Waste in the water – New purification techniques for healthier aquatic ecosystems
Even tiny amounts of toxins in rivers and lakes can endanger aquatic organisms. The public has become more aware of this environmental problem in recent years. Trace amounts of toxins found in our waterways are included in many of the things we use every day – dishwasher tablets, washing powder and shower gel – as well as pharmaceuticals, cosmetics, and pesticides.
These substances are in household wastewater and are transported to wastewater treatment plants, where conventional techniques cannot completely remove or degrade them. The treated wastewater flows into our streams, taking the toxins with it.
A group of researchers headed by the University of Tübingen’s Professor Rita Triebskorn has been investigating the effects of various wastewater treatments on the health of fish. The scientists, from the Institute of Evolution and Ecology (EvE), found that the type of wastewater treatment needs to be decided on a case by case basis, depending on the composition of toxins in the wastewater. Their study has been published in the journal Environmental Sciences Europe.

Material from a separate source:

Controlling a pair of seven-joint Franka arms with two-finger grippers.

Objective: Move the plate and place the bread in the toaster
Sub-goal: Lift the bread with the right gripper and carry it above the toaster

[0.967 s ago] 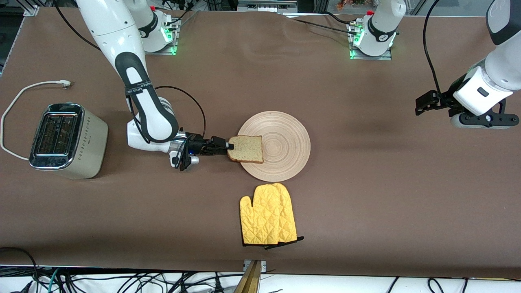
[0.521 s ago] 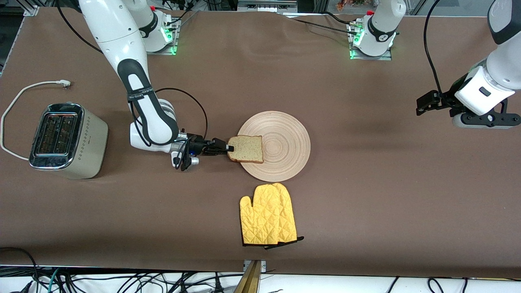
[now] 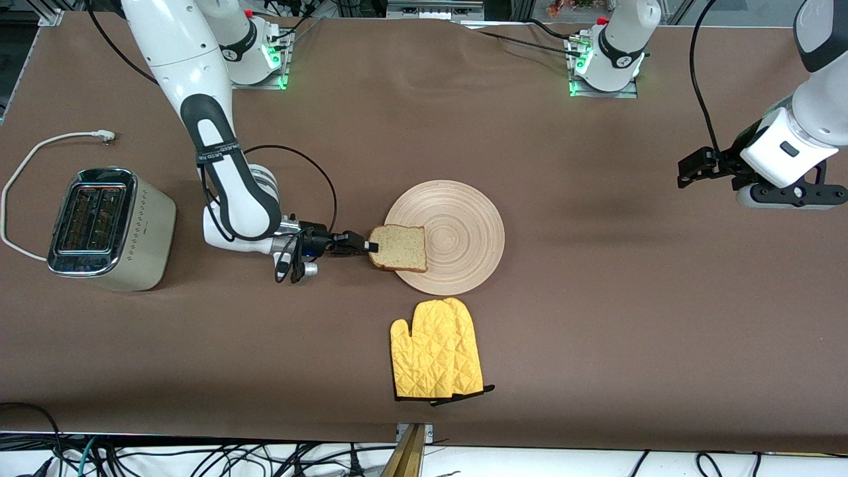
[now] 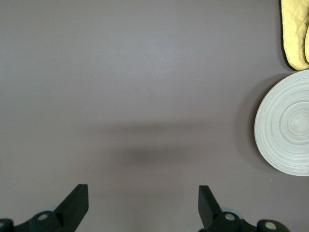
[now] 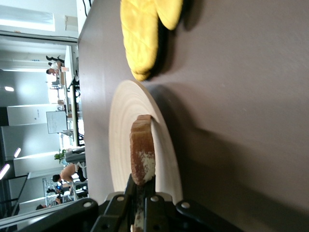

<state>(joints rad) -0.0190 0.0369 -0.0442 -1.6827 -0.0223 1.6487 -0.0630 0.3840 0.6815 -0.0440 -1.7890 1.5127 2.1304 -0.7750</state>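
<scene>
The round pale wooden plate (image 3: 450,235) lies mid-table. The bread (image 3: 399,248), a speckled brown slice, is held by its crust edge over the plate's rim toward the right arm's end. My right gripper (image 3: 366,246) is shut on the bread, which also shows edge-on between the fingers in the right wrist view (image 5: 142,154), with the plate (image 5: 120,135) beneath it. The cream toaster (image 3: 106,228) with its chrome top stands at the right arm's end of the table. My left gripper (image 3: 692,172) is open, empty and waits in the air over the left arm's end; its wrist view shows the plate (image 4: 285,123).
A yellow oven mitt (image 3: 436,358) lies nearer the front camera than the plate; it also shows in the right wrist view (image 5: 142,34) and the left wrist view (image 4: 295,31). The toaster's white cord (image 3: 40,149) curls on the table beside it.
My right gripper has drawn back a little toward the toaster with the bread, and the slice has lifted slightly off the plate. The left arm has barely moved.
</scene>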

In conventional wastewater treatment plants the wastewater from industry and private households runs through mechanical, biological, and chemical purification stages. Additional stages using activated carbon or ozonisation are increasingly being included as a fourth purifcation stage.
“As part of an investigation on Lake Constance we were able to show that trace toxins can be effectively removed with an additional stage of powdered activated carbon, and that the health of aquatic organisms in the area clearly improves,” says Rita Triebskorn. “But until now there have been relatively few studies on the long-term success of improved wastewater treatment on water ecosystems.”
Standardized experimental conditions
In their comparative experiments the researchers looked at three conventional wastewater treatment plants – one of which, the Langwiese plant in the Ravensburg district, had an activated carbon stage installed during the study. The biologists placed cages into the water above and below the place where treated water from the plant flowed into the river.
“Compared with the examination of wild fish, this has the advantage that we can standardize the fish characteristics such as age, diet and stage of development. This means we can better recognize any effects on the health of the animals,” says team member and the study’s corresponding author, Sabrina Wilhelm. Established methods were used to find out whether the rainbow trout cell nuclei showed signs of increased genotoxicity. And the livers of the fish were examined to determine whether they were having to work harder to remove or break down toxins.
“While we didn’t find negative effects of trace toxins on fish health in one of the conventional water treatment plants, the rainbow trout below the second conventional plant had much higher critical liver values,” Sabrina Wilhelm says. “We also saw these negative effects at the Langwiese plant before the installation of the fourth stage.” She adds that the activated carbon stage clearly reduced the high liver values and the genotoxicity in the fish.
“Investing in modern water purification techniques are a boon to aquatic ecosystems particularly when conventional technologies don’t do enough to reduce the levels of toxins,” Rita Triebskorn says. “However, depending on the composition of the wastewater, negative effects on aquatic organisms can also be reduced by optimizing conventional wastewater purification.” The bottom line is that it is worth investing in good wastewater purification for sustainable protection of our environment.
Professor Dr. Rita Triebskorn
University of Tübingen
Institute of Evolution and Ecology
Phone +49 7071 29-78892
Sabrina Wilhelm, Stefanie Jacob, Michael Ziegler, Heinz-R. Köhler, Rita Triebskorn: Which kind of wastewater treatment do we need to avoid genotoxicity and dioxin-like toxicity in effluent-exposed fish?. Environmental Sciences Europe, https://doi.org/10.1186/s12302-018-0154-0.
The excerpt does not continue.